The Calibrate command runs a full bundle adjustment over the input calibration data. It requires three main arguments:

  • The input data
  • An inital plex (usually derived from Init mode). This represents a naive guess at the state of your system.
  • An object space file. This tells MetriCal what fiducials, targets, or other features to look for during calibration.

We mean it when we say this runs a full bundle adjustment. MetriCal will optimize both the plex values (the calibration of your system, effectively) and the object space values. This means that MetriCal is robust to bent boards, misplaced targets, etc. All of these values will be solved for during the adjustment, and your calibration results will be all the better for it.

We use ANSI terminal codes for colorizing output according to an internal assessment of metric quality. Generally speaking:

  • Cyan: spectacular
  • Green: good
  • Orange: okay, but generally poor
  • Red: bad

Note that these judgements are applied internally to the software and have limits that may change release-to-release. We advise that you determine your own internal limits for each independent metric.

Cached Detections

Extracting detections from a dataset usually takes the lion's share of time during a run. To make this less onerous on subsequent runs, Calibrate mode will automatically create a cache of detections (in JSON format) and save them to the same directory as the input dataset.
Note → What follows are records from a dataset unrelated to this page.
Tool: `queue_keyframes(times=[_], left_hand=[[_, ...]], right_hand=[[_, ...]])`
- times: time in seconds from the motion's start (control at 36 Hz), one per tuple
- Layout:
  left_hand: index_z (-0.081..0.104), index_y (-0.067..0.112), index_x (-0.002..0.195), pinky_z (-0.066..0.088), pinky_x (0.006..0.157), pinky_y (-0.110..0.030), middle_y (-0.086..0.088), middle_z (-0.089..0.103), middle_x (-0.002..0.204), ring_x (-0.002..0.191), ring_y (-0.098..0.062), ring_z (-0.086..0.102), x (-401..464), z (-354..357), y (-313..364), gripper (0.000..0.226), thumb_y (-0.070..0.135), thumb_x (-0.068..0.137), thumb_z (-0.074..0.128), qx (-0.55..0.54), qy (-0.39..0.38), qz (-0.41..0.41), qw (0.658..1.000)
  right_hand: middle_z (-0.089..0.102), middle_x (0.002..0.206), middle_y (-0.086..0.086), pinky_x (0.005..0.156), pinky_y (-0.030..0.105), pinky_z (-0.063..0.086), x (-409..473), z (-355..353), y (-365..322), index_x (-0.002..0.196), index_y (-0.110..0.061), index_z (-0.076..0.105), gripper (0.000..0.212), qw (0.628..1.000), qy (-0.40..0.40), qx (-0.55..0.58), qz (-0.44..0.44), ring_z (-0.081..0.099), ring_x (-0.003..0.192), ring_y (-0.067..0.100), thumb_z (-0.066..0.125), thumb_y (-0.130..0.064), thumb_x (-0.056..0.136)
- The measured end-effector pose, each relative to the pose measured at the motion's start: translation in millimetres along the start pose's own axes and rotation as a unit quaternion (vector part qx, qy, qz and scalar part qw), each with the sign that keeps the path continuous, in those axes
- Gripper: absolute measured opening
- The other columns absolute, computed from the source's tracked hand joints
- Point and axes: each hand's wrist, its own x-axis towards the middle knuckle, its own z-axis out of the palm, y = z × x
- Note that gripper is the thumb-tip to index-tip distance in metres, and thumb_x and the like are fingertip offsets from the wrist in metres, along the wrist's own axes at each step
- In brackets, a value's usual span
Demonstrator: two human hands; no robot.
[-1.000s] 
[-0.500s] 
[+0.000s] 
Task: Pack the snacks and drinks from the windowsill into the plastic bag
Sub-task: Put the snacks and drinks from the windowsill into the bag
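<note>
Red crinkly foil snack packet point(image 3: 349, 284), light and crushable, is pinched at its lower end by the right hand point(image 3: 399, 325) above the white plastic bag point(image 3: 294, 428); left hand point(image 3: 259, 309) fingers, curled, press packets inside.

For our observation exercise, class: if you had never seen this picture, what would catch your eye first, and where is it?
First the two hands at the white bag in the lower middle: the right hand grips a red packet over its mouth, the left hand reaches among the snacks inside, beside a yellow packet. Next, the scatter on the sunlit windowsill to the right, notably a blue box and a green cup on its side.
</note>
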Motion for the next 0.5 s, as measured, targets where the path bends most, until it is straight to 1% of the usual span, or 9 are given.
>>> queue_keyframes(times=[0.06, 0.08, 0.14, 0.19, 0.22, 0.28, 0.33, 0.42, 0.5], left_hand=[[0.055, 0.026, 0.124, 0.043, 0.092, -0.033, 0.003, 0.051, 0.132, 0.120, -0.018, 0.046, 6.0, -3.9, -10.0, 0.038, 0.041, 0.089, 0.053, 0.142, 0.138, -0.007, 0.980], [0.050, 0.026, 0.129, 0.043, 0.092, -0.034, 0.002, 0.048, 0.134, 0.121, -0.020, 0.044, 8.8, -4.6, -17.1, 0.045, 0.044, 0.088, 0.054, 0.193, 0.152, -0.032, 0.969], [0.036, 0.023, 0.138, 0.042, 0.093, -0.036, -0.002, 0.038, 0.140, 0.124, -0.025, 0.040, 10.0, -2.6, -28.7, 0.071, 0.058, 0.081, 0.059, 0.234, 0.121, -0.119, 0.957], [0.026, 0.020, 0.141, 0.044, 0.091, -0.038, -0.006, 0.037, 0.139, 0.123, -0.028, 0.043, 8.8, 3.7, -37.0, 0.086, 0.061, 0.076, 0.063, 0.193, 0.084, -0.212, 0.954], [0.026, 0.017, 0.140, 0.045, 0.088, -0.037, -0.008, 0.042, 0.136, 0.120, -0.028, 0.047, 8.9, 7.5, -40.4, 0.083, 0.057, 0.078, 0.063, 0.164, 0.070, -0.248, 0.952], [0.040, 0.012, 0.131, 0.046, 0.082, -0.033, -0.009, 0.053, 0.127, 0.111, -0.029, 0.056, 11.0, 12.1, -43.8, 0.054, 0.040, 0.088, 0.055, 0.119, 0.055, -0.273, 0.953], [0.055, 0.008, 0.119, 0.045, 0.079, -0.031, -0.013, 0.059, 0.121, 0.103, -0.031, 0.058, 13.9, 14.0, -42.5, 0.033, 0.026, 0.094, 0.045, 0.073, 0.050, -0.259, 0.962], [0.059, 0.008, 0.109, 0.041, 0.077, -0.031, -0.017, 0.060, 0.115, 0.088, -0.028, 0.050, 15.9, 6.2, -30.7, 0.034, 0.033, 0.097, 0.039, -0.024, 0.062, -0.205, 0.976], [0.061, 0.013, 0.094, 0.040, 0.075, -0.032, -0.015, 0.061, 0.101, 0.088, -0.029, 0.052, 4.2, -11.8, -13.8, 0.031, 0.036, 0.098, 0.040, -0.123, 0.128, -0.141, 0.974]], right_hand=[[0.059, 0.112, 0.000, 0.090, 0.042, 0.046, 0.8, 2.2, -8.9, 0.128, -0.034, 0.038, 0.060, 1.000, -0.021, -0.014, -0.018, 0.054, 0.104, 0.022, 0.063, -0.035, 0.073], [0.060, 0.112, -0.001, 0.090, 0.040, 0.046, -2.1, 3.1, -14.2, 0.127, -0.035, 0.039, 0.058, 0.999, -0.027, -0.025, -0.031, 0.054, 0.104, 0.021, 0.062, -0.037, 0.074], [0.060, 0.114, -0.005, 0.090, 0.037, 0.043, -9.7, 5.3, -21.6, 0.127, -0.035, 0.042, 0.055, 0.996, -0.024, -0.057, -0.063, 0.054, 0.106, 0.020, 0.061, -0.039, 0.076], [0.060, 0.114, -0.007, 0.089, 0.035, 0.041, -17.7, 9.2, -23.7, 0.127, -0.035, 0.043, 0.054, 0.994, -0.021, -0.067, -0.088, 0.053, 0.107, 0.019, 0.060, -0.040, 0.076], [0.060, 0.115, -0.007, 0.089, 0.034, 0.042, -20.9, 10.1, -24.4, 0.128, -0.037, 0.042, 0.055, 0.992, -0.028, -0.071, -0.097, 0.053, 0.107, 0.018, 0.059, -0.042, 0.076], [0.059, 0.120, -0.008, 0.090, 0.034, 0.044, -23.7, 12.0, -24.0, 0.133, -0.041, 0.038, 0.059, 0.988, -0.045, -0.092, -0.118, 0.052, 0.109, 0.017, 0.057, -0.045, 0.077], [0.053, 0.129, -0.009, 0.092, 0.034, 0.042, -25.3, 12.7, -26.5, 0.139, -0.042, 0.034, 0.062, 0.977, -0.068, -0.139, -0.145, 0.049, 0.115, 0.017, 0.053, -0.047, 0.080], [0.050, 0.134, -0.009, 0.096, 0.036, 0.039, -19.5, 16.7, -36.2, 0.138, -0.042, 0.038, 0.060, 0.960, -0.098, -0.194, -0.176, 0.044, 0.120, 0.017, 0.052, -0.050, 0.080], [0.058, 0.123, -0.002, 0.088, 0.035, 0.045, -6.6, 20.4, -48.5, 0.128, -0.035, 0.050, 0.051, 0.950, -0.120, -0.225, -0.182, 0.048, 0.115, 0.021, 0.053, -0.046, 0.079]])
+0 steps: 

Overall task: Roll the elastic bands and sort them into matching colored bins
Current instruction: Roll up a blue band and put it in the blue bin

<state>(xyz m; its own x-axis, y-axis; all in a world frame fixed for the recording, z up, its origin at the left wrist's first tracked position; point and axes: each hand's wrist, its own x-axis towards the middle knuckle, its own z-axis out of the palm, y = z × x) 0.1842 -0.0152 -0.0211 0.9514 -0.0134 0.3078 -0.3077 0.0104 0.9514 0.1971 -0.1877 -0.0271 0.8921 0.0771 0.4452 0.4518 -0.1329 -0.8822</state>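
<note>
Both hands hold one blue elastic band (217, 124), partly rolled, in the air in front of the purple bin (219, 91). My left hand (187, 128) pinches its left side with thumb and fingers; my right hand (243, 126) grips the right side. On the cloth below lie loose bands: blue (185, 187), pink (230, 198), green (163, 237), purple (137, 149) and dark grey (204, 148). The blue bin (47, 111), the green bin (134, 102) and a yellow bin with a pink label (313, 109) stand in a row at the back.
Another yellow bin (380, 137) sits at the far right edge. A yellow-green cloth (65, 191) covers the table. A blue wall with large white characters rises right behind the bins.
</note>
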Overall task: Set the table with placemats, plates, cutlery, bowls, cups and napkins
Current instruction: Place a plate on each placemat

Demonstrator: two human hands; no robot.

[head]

Preserving UUIDs for Cached Detections

Detections rely on matching UUIDs between its data and the components in the plex to correctly attribute observations. This means that generating a new Init plex from scratch will require new detections, since the UUIDs will have changed. MetriCal does its best to preserve UUIDs between Init runs by using any previous Init plex as a seed. This allows one to play with different models without having to re-run the detection stage of the calibration.

Motion Filtering

Calibrate and Evaluate modes both run a motion filter over any and all images and point clouds in the input dataset. This filter removes any features that might be affected by motion blur, rolling shutter, false detections, or other artifacts. This is a critical step in the calibration process, as it ensures that the data used for calibration is the best we can get.

There are three states that the motion filter can assign to a component:

  • In Motion: The movement between subsequent detections is above the motion threshold for this modality.
  • Still: The movement between subsequent detections is below the motion threshold for this modality.
  • Still (Redundant): The component is Still and the movement between detections is small enough that they can be considered the same detection.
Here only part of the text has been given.